Leveraging the Internet for Exhaustive Plagiarism Detection

Picture of Jacobi Petrucciani

Jacobi Petrucciani

August 29, 2017

In higher education, having the internet as a resource is both a blessing and a curse. To learn more about a subject, nearly anything can be researched to generate an unlimited amount of material on the subject. People who like to teach themselves can do so successfully. Unfortunately for computer science instructors, the internet is also the perfect place place to share, find, and commandeer code. Because assignments in computer science courses can take hours or even days to solve and answers can be found easily online or taken from fellow students, plagiarism runs rampant.

Computer science is a complex subject and it requires mental preparation to learn and become masterful at coding. Many students turn to the internet for assistance. Here, they can learn the inner workings of computers and how humans interact with them. Those who have the time (and willpower) can obtain all sorts of knowledge by using the internet. Although those in computer science need to master online research to be successful in the field, some students still feel the need to cheat because they aren’t willing to put the necessary effort into their coursework.

Plagiarism is a major hurdle in higher education. It obstructs the learning comprehension of the students that partake. It also damages the quality of their education, the reputation of the university, and those who graduate from that university. In 2000, The Center for Academic Integrity found that 80% of college students were cheating during their enrollment [1]. In the 17 years since, the internet’s resources have continued to populate, creating endless opportunities for cheating.

As the internet becomes an ever more powerful resource, plagiarism worsens. How can universities handle plagiarism on such a large scale in computer science? TAs can review each student’s code, but is that really the best use of resources on hand? TAs need to be available to help students actually learn, not just to enforce a school’s plagiarism policy. With the number of computer science students steadily increasing each year, the amount of work required to grade and check for plagiarism is becoming almost impossible to manage without the help of software.

Detecting plagiarism in code is quite complex. Simply comparing the two code files 1:1 to check for plagiarism doesn’t always work. Students can still share their code with others or find it online. Once they’ve obtained the code, there are different things they can alter within it that won’t affect the actual output or results of the program. These modifications make it more difficult to determine that the code was actually copied. Checking two files 1:1 can be easily gamed by making slight adjustments like changing the variable names, or shifting code structure by a few lines to make it seem unique. With tiny changes, the student can make their code look original, when in reality it’s practically still someone else’s work. This is where most automated plagiarism checkers can fall short.

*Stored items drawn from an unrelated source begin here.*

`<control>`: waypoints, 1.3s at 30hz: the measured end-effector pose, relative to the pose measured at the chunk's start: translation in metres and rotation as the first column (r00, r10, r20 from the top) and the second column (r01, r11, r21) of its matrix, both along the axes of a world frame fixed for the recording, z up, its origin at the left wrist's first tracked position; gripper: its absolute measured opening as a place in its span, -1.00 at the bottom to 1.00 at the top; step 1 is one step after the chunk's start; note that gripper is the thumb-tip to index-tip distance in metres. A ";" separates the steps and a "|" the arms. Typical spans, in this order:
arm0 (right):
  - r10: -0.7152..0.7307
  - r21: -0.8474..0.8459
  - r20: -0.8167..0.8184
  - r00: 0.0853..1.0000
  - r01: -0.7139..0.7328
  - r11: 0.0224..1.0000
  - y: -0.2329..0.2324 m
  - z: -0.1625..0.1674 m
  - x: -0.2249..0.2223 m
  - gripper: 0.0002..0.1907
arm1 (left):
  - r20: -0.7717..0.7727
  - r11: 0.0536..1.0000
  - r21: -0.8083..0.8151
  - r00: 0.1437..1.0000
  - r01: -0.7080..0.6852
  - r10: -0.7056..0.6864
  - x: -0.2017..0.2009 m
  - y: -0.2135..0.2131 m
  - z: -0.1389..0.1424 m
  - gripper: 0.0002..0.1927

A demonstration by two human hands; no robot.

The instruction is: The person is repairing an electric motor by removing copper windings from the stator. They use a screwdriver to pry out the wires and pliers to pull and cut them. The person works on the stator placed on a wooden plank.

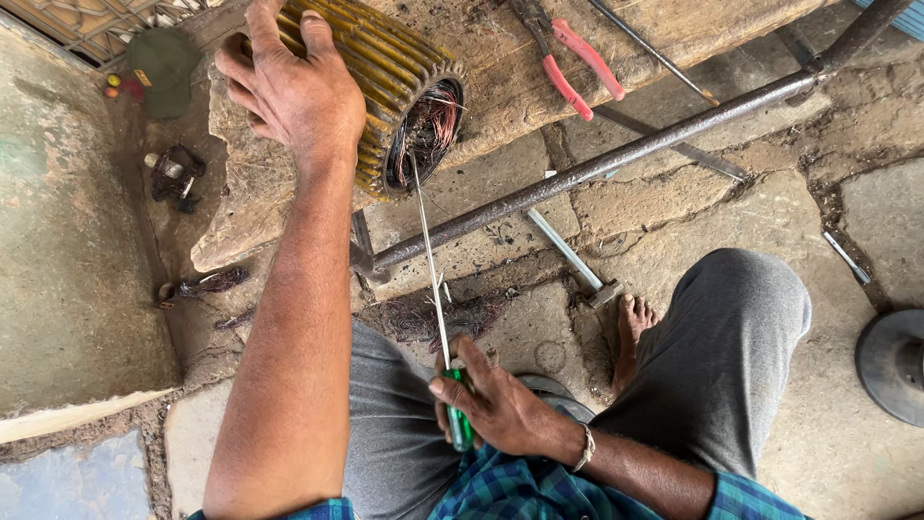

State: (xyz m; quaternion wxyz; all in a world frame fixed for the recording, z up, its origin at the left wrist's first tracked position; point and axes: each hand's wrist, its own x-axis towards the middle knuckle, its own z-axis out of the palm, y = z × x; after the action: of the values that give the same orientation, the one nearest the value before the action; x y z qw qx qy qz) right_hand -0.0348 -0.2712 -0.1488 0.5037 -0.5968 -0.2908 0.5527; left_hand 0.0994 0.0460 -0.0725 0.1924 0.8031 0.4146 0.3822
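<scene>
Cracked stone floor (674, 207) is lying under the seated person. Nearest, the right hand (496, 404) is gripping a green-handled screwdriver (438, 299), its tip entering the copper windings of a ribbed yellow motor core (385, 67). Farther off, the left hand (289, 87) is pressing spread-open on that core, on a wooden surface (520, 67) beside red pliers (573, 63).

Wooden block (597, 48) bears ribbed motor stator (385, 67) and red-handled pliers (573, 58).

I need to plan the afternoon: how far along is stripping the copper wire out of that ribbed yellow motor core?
Done: loose copper strands lie on the stone floor. In hand: the left hand steadies the ribbed yellow motor core on the wooden block; the right hand pokes a green-handled screwdriver into it. Left: a copper winding tangle remains inside.
</scene>
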 end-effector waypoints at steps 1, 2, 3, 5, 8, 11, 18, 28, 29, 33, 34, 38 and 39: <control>0.009 0.019 -0.031 0.999 -0.008 1.000 0.000 0.005 -0.001 -0.37 | 0.006 1.000 -0.002 1.000 0.002 -0.002 0.000 -0.001 0.001 -0.62; 0.018 0.039 -0.062 0.998 -0.015 0.999 -0.001 0.010 -0.001 -0.34 | 0.012 1.000 -0.003 1.000 0.005 -0.005 0.000 -0.002 0.002 -0.63; 0.026 0.061 -0.091 0.996 -0.021 0.998 -0.002 0.014 -0.002 -0.31 | 0.020 1.000 -0.003 1.000 0.009 -0.009 0.000 -0.003 0.003 -0.63; 0.027 0.117 -0.111 0.993 -0.014 0.993 -0.003 0.022 -0.003 -0.34 | 0.015 1.000 0.023 1.000 -0.002 0.002 0.000 -0.004 0.003 -0.63; 0.036 0.144 -0.121 0.992 -0.018 0.989 -0.003 0.029 -0.004 -0.36 | 0.006 1.000 0.027 1.000 0.001 -0.001 0.000 -0.003 0.002 -0.63; 0.039 0.136 -0.135 0.990 -0.021 0.990 -0.001 0.031 -0.004 -0.38 | 0.015 0.999 0.049 1.000 0.011 -0.012 0.000 -0.001 -0.002 -0.58; 0.032 0.173 -0.202 0.979 0.004 0.985 0.000 0.032 -0.005 -0.39 | 0.015 1.000 0.021 1.000 0.014 -0.015 -0.003 -0.001 -0.002 -0.57; -0.182 0.464 0.574 0.798 -0.134 0.876 0.000 -0.006 -0.010 -0.54 | 0.032 0.998 0.039 0.999 0.043 -0.044 -0.001 0.002 -0.006 -0.54; -0.043 0.286 0.358 0.933 -0.066 0.956 0.000 -0.008 -0.010 -0.43 | 0.025 0.999 0.014 0.999 0.040 -0.040 -0.001 0.002 -0.007 -0.56; -0.021 0.326 0.304 0.952 -0.083 0.942 0.002 -0.005 -0.008 -0.24 | 0.038 0.999 0.012 0.999 0.033 -0.033 -0.001 0.002 -0.006 -0.51; -0.023 0.324 0.279 0.960 -0.072 0.943 0.004 -0.002 -0.007 -0.24 | 0.043 0.999 0.027 0.998 0.034 -0.035 -0.001 0.001 -0.005 -0.52; 0.020 0.083 -0.068 0.997 -0.015 0.996 0.003 0.018 -0.005 -0.35 | 0.020 0.999 0.011 0.999 0.039 -0.040 -0.001 -0.001 -0.001 -0.59; 0.025 0.096 -0.065 0.998 -0.019 0.995 0.003 0.022 -0.005 -0.37 | 0.008 0.999 -0.011 0.999 0.039 -0.039 -0.001 -0.001 0.000 -0.61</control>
State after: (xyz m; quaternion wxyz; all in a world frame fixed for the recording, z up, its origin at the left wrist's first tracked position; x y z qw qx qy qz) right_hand -0.0395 -0.2686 -0.1265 0.5348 -0.5505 -0.3065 0.5631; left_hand 0.0980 0.0447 -0.0727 0.2058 0.8084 0.4003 0.3794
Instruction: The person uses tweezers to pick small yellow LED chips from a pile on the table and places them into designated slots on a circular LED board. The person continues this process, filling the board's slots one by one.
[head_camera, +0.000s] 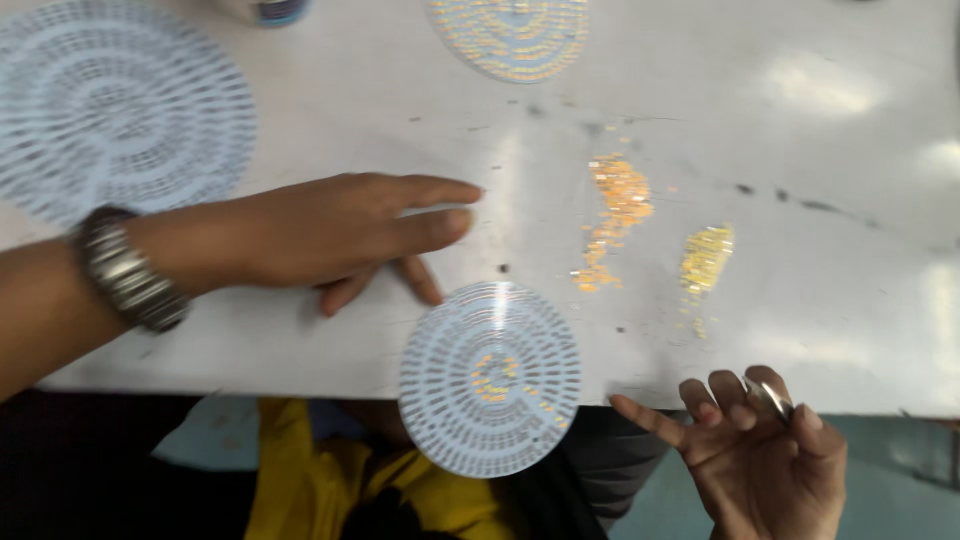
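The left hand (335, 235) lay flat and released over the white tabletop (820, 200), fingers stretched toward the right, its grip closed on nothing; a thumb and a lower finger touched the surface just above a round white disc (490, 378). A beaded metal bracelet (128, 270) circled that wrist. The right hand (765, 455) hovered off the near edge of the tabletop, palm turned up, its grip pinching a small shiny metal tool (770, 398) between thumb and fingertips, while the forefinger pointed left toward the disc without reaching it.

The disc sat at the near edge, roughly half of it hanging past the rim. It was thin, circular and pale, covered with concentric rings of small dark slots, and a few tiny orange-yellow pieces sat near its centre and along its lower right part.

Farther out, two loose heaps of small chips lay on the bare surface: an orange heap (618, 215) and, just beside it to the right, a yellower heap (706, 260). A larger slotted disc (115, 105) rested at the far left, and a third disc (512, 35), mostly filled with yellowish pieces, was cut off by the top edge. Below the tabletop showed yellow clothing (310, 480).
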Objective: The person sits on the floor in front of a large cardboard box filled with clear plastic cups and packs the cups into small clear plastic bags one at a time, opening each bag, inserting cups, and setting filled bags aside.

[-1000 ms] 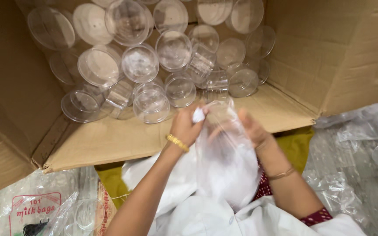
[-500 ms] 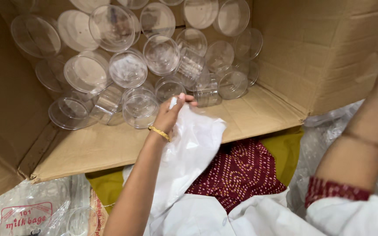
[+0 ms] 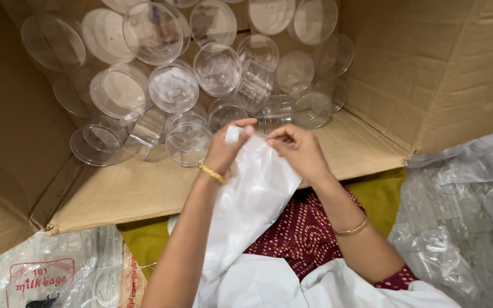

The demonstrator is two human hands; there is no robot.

The team at Mimir utilizes a much more comprehensive approach when checking for plagiarism within Mimir Classroom. The platform combines metrics and proven methods of checking file structure and coding style to give accurate readouts detailing why two files look similar and why a plagiarism flag was raised.


Mimir ©

This model allows the platform to check for a miscellany of plagiarism, not only the blatant copy paste style. Algorithms in the platform also learn based on instructor feedback, so they’re constantly improving based on the instructor’s classes. Our tools scan common coding sites including GitHub, StackOverflow for potential sources of plagiarism.

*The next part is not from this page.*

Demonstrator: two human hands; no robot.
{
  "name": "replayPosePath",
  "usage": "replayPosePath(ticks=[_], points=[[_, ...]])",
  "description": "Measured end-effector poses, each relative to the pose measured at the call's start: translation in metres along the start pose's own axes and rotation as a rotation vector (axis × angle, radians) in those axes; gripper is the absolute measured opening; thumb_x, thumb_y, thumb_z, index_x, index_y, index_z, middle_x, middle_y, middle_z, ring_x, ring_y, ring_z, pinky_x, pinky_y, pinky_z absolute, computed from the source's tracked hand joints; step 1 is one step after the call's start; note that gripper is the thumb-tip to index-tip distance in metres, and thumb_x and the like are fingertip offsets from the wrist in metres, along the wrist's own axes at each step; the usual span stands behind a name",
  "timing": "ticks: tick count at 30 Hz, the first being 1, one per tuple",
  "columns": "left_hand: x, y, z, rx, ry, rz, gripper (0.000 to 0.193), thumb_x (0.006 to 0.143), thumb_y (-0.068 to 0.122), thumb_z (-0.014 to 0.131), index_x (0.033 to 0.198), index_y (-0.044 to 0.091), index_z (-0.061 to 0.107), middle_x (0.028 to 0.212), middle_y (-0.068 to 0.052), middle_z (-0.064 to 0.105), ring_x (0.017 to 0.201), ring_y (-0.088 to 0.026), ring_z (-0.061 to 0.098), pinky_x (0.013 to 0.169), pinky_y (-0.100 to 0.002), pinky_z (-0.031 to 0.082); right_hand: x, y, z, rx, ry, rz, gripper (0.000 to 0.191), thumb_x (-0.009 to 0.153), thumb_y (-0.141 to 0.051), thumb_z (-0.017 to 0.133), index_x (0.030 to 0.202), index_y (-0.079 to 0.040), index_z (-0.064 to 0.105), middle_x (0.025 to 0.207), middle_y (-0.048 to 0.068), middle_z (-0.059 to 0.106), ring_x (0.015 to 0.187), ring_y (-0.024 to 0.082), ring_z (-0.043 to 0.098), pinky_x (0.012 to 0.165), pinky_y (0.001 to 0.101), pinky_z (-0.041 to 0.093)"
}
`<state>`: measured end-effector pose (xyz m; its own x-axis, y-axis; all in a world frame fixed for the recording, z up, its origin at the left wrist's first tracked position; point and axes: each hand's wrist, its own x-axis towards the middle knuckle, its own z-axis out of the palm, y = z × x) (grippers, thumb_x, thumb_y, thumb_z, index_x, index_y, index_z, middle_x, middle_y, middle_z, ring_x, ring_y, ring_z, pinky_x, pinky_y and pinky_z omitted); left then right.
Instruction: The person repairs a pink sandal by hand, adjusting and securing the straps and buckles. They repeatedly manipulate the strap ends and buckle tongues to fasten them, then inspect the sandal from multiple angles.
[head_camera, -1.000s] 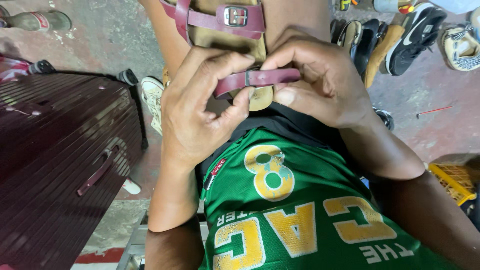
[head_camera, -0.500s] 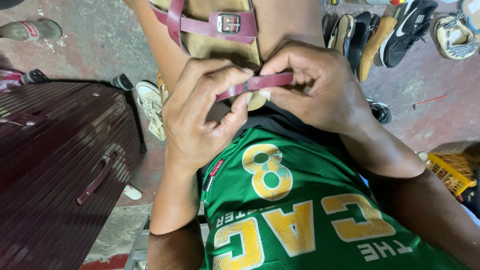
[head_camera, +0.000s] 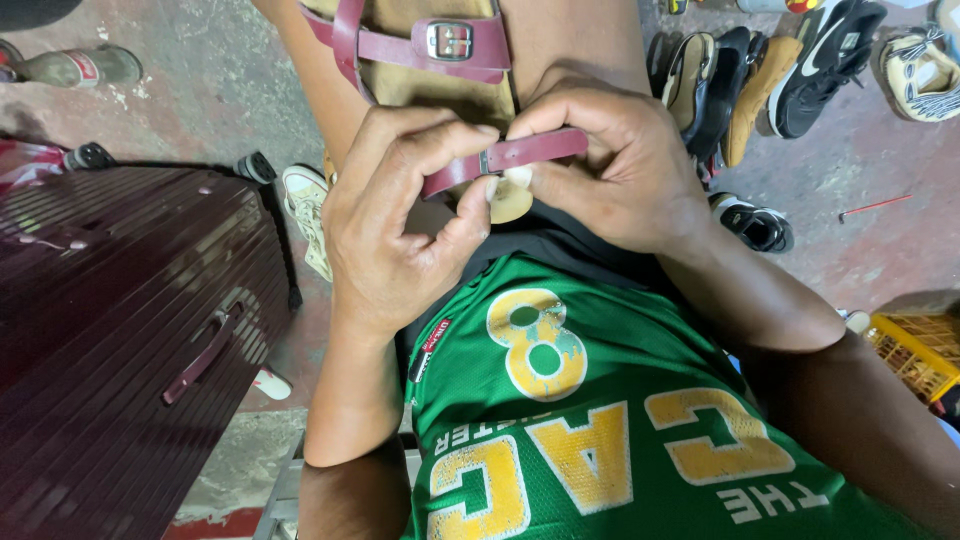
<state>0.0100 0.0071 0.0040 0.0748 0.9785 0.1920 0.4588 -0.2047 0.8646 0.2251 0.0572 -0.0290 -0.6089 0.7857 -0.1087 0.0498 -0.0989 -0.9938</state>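
I see both hands working close together over my lap, just above the green jersey. My left hand is closed on the maroon strap, thumb underneath and fingertips curled over the top of its left end. My right hand pinches the same strap from the other side, fingers wrapped over its right end near a small metal fitting. The strap runs nearly level between the two hands, tilted slightly up to the right. It belongs to a tan sandal lying along my leg, whose second maroon strap with a silver buckle sits further up, untouched. A pale rounded bit of the sole shows just under the held strap. To my left stands a dark red ribbed suitcase. On the concrete floor to the upper right lie several shoes, and a yellow crate sits at the right edge.
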Motion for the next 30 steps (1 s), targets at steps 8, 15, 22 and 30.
replayPosePath(ticks=[8, 15, 22, 30], points=[[-0.002, 0.002, -0.005, -0.003, -0.075, -0.08, 0.029, 0.095, 0.005, 0.085, 0.12, 0.008, 0.07, 0.116, -0.009, 0.063, 0.101, -0.02, 0.071, 0.085, -0.027, 0.058, 0.003, 0.001, 0.004, -0.208, 0.031, -0.089, 0.013, 0.1, 0.007, 0.072, 0.11, 0.001, 0.066, 0.096, 0.004, 0.06, 0.084, 0.009, 0.058, 0.074, 0.0208, 0.044], [0.002, -0.001, -0.02, -0.069, -0.162, -0.055, 0.029, 0.095, 0.002, 0.078, 0.121, 0.005, 0.067, 0.11, -0.01, 0.064, 0.098, -0.024, 0.069, 0.086, -0.032, 0.056, 0.004, 0.003, 0.012, -0.286, 0.069, -0.087, 0.012, 0.1, 0.006, 0.074, 0.107, 0.001, 0.065, 0.097, 0.004, 0.06, 0.085, 0.01, 0.058, 0.076, 0.0217, 0.046], [0.001, -0.006, -0.026, -0.01, -0.201, -0.093, 0.023, 0.1, 0.003, 0.077, 0.121, 0.008, 0.069, 0.104, -0.008, 0.065, 0.093, -0.023, 0.07, 0.082, -0.031, 0.056, 0.007, -0.015, 0.006, 0.019, -0.062, 0.094, 0.018, 0.096, 0.003, 0.063, 0.113, 0.003, 0.063, 0.103, 0.002, 0.059, 0.095, 0.006, 0.06, 0.084, 0.0213, 0.049], [-0.002, -0.001, -0.019, -0.025, -0.146, -0.095, 0.026, 0.097, -0.001, 0.076, 0.119, 0.009, 0.068, 0.105, -0.008, 0.065, 0.094, -0.021, 0.07, 0.082, -0.03, 0.057, -0.001, -0.003, 0.011, 0.146, 0.011, 0.278, 0.011, 0.105, 0.0, 0.063, 0.115, 0.004, 0.066, 0.099, 0.004, 0.071, 0.081, 0.005, 0.066, 0.072, 0.0214, 0.058]])
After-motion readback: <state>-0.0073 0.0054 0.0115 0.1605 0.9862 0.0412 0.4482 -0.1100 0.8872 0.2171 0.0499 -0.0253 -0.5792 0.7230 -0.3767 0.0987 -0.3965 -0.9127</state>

While no system is perfect, our team is constantly working to ensure that the best detection is being provided through the newest and most accurate methods that exist. Continual improvement of the quality of our detection software combined with feedback from instructors using our platform allows us to stay on top of the latest trends in plagiarism. Our goal is to act as a powerful deterrent, while encouraging students to learn and implement the concepts on their own.